La salle de réunions du cdeps de Kédougou a abrité ce lundi 25 septembre 2017 un atelier de partage et de validation du code de conduite sur la gestion des ressources naturelles. En marge de cette rencontre M Zakaria  Sambakhé, responsable des programmes et du partenariat à Actionaid/Sénégal nous fait l’économie des échanges.

 

« Les travaux ont démarré en avril dernier. Par la suite, nous avons fait une analyse de la vulnérabilité par rapport aux contraintes  que rencontrent les populations dans l’accès et l’utilisation des ressources. Après cette analyse, nous avons  fait l’identification des  principaux problèmes et la formulation de recommandations assorties de règles de conduite. C’est tout ce travail que nous sommes venus partager pour une validation. Cela nous a permis d’identifier les institutions chargées d’appliquer ce code de conduite. Il s’agit entre autres des collectivités locales, les comités villageois, les services techniques, les organisations de jeunes, les groupements de femmes, les organisations de producteurs, les groupes de dialogue sur la gouvernance foncière, les comités de gestion des forêts, les commissions domaniales au niveau des mairies. Ces acteurs veilleront à ce que les campagnes de sensibilisation, le suivi et l’évaluation se fassent. Ici, chacun est responsable » a-t-il dit

Il faut dire que cinq domaines clés ont été ciblés. Il s’agit du foncier  agricole, du foncier pastoral, du foncier halieutique, des mines et carrières, de la foresterie. Chaque localité a la liberté de voir les éléments du code à respecter et veiller à ce qu’on les applique. Tous les acteurs doivent jouer un rôle important dans la vulgarisation de ce code de conduite. Les directives volontaires ont été adoptées en mai 2012 par les Etats membres de la FAO. Chaque Etat a la liberté de domestiquer ces directives volontaires. C’est la  simplification, la contextualisation de ces directives volontaires qui a abouti a code de conduite. Le code de conduite  est contextualisé en fonction des réalités des localités. A Kédougou, les acteurs ont validé ce code de conduite.

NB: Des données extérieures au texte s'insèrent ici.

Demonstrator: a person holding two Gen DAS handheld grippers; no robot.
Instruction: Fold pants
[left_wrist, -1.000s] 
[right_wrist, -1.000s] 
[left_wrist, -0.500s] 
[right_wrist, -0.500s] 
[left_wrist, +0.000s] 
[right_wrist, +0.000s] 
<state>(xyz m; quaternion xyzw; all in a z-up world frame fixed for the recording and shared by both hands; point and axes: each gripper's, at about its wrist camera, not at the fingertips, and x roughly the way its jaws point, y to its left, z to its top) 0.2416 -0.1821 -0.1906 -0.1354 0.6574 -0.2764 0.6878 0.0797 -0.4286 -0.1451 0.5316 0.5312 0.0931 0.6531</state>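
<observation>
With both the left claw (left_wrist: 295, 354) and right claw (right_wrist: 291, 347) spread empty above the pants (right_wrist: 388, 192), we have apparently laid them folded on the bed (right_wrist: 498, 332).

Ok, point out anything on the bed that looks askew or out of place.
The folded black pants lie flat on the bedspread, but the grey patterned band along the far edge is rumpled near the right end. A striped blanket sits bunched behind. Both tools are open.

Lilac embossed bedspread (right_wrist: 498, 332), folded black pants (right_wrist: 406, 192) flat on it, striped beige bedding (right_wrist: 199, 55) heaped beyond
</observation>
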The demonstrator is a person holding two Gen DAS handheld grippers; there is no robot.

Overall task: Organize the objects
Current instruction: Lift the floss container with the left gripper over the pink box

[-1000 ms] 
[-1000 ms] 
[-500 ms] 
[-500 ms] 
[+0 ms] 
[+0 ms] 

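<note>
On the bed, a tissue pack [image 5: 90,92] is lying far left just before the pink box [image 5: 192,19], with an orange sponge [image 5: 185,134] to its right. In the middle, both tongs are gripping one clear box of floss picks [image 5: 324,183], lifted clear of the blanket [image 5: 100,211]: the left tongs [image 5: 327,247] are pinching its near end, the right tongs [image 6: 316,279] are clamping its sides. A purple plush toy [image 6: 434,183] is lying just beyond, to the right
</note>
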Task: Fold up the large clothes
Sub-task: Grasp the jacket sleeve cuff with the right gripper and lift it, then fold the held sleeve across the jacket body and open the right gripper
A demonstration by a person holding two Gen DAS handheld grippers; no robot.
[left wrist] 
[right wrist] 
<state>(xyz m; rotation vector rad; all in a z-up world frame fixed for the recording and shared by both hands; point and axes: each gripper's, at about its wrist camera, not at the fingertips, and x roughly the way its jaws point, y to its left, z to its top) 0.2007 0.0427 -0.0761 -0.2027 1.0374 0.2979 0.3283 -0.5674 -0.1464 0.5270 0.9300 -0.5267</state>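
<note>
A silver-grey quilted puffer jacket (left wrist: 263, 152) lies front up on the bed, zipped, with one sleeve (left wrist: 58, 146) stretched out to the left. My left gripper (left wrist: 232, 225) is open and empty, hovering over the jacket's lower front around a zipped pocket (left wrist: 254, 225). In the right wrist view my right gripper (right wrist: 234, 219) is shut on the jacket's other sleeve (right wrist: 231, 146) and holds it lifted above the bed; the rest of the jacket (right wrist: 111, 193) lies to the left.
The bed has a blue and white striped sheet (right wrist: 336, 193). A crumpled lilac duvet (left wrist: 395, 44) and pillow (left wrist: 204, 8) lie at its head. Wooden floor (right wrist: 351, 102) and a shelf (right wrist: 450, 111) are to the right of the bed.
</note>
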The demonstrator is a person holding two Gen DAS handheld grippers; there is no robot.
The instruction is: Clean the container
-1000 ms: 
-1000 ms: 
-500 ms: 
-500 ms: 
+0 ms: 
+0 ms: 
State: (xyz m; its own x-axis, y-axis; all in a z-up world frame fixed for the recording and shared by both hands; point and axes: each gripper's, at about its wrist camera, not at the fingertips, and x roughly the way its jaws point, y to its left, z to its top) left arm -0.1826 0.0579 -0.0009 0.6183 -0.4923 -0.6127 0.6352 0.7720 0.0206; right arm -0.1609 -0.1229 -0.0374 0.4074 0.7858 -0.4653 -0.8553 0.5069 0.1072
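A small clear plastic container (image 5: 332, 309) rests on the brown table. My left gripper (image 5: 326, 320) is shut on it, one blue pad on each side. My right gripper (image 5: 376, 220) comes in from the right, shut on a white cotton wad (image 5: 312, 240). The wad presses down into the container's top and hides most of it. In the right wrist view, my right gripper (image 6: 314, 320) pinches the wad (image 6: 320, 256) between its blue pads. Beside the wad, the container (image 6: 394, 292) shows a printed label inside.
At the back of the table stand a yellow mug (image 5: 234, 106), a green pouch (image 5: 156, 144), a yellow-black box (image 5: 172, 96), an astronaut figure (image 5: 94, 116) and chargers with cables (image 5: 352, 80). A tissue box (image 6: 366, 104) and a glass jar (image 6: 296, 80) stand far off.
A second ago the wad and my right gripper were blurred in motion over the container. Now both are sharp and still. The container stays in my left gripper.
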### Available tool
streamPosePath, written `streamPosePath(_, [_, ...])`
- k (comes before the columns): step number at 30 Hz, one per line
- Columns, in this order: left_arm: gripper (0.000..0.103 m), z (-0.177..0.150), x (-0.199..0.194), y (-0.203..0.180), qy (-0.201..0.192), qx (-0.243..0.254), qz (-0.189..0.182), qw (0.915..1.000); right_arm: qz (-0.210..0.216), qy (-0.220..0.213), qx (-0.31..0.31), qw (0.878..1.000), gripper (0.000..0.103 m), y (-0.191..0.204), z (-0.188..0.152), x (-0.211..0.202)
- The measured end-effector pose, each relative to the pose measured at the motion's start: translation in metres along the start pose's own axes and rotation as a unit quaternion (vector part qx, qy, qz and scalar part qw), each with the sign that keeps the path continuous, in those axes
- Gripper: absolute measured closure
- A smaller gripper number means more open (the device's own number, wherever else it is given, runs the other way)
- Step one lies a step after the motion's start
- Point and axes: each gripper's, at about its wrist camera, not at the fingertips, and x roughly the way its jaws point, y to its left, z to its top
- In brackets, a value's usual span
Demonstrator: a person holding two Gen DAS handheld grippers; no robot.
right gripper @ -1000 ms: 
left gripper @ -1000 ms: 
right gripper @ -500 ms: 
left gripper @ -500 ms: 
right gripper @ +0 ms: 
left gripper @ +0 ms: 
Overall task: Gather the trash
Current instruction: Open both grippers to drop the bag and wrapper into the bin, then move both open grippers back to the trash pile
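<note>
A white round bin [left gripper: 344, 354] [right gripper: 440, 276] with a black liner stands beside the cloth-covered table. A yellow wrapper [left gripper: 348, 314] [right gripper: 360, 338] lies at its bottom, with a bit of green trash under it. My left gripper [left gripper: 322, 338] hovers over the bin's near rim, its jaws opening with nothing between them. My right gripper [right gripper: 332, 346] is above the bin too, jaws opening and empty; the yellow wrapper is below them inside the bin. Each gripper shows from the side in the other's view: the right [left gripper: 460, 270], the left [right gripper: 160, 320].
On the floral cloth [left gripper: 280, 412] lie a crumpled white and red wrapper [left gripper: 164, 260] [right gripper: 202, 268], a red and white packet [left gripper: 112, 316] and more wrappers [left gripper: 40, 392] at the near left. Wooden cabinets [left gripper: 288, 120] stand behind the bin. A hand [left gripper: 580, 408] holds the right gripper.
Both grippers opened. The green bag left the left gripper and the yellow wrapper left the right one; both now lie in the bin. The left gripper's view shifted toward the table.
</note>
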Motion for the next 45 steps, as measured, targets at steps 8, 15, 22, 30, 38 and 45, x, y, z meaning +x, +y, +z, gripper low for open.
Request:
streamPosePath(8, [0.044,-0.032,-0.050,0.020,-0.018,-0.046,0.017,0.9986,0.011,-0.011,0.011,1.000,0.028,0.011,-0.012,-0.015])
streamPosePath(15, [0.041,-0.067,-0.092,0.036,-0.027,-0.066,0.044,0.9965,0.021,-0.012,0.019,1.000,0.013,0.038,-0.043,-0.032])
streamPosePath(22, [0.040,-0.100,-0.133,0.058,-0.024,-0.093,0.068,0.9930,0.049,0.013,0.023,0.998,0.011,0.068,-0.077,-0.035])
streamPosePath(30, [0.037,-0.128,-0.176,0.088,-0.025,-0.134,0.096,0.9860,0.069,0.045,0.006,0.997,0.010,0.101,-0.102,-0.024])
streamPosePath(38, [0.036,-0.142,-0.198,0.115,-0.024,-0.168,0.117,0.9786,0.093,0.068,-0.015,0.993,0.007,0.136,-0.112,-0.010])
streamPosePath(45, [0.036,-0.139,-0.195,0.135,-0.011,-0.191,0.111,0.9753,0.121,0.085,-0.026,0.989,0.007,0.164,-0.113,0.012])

Les radios communautaires seront impliquées dans le reste du processus  pour la vulgarisation du code de conduite. Des activités d’animation et de sensibilisation seront déroulées dans les écoles  afin de former les enfants à devenir demain des citoyens capables de gérer les ressources. Actionaid mettra à disposition des boites à images pour susciter de l’intérêt chez les enfants  les bonnes pratiques afin d’amener les adultes à appliquer les règles appliquées pour que les ressources naturelles soient gérées de façon optimale. Pour toucher un large  public ce code de conduite sera traduit dans cinq  langues locales (wolof, peulh, serer, soninké et mandingue).

Pour réussir ce pari, Actionaid travaillera en consortium avec d’autres acteurs comme la FAO, le CNCR, ENDA PRONAT, IRD Afrique, le CONGAD, IPAR, Le ministère de l’agriculture à travers l’ISRA, l’INP, le ministère de l’élevage et  le ministère de la pêche.